吸い込んだ空気が気管を通り、肺の奥深くまで届いていく感覚。それはまるで、長い間閉ざされていた部屋の窓をすべて開け放ち、新しい風を迎え入れた時の爽快感に似ていました。
身体の前面が大きく引き伸ばされるにつれて、長く滞っていた何かが静かに流れ出していくのを感じます。鼻先をかすめるかすかな土の匂いや、遠くを走る車の低い音が、開かれた胸の奥へすっと沁み込んでくるようでした。
それは、恐れていた「無防備さ」ではなく、世界に対して柔らかく心を開くような、穏やかな受容の感覚です。もう、無理に背中を丸めて自分を守る必要はありません。今の私には、静かな千葉の部屋があり、緑を育む庭があり、こうして自分のペースで呼吸を整える時間があります。
過去の張り詰めていた自分が、長い時間をかけて少しずつほどけ、ようやく安心できる場所にたどり着いたのだと、身体の内側から教えてもらったような気がしました。
変わっていく輪郭を、ただ静かに受け止める
ずっと苦手なままだと信じ込んでいたものが、ふとした拍子に心地よいものへと姿を変える。その小さな奇跡のような瞬間に立ち会えたことが、今日の私にとって何よりの喜びです。
私たちが抱く好き嫌いや苦手意識というものは、決して固定されたものではありません。その時の環境や、心のゆとり、積み重ねてきた経験によって、少しずつ形を変え、更新されていくものなのでしょう。かつては自分を守るために必要だった「閉じる」という選択が、今の私にはもう役割を終えただけなのです。
マットを丁寧に巻き終え、部屋の隅に立てかける頃には、すっかり日が昇り、部屋中が明るい光で満たされていました。いつもと同じはずの景色が、ほんの少しだけ広く、鮮やかに感じられます。
台所へ戻り、今度は自分のために温かい紅茶を淹れる準備を始めました。お湯を注ぐと、小さく丸まっていた茶葉がほどけ、豊かな香りがふわりと立ち上ります。その自然な広がりを眺めていると、無理に変わろうとしなくても、ふさわしい時が来れば心も身体も自然と開いていくのだと、深く納得することができました。

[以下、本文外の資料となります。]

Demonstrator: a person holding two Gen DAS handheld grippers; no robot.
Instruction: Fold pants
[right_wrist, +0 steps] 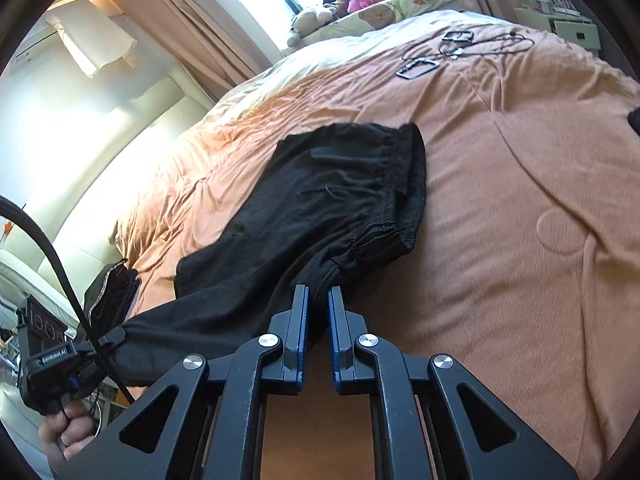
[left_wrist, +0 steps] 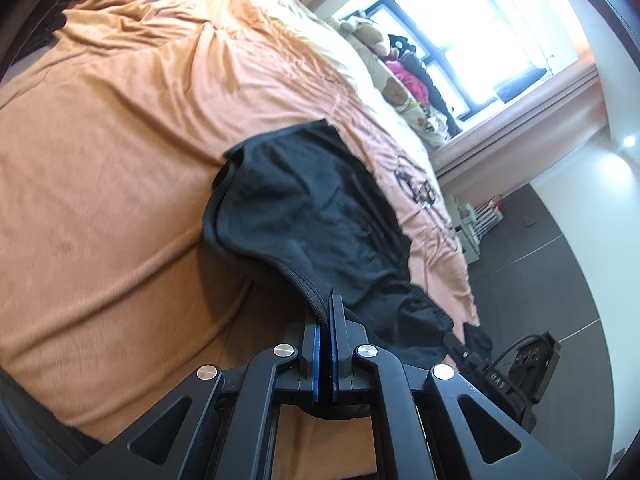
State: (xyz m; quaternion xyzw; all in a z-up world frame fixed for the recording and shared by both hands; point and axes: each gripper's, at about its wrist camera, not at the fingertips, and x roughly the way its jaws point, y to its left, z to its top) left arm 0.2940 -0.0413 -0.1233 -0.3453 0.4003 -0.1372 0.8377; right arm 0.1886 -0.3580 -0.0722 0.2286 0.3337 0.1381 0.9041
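Both pairs of fingers pinch the black pants (right_wrist: 320,200), which lie partly on the orange bed cover (right_wrist: 520,200): the left gripper (left_wrist: 331,312) is closed tight on a hem edge, the right gripper (right_wrist: 318,300) narrowly closed on bunched cloth beside the waistband. A fold seems in hand; next, carry the held edges over together and lay them flat.

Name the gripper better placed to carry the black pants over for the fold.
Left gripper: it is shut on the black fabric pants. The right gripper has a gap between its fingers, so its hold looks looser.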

これからもきっと、日々の暮らしの中で、自分の感覚が思いがけない方向へ変化していく瞬間に何度も出会うはずです。そのたびに、無理に理由を探したり、過去の自分に縛られたりすることなく、「今の私はこう感じるのだ」と、ただ静かに受け止めていきたい。
新しく見つけた自分の輪郭をゆっくりと味わいながら、今日という一日が始まるのを、とても穏やかな気持ちで待っています。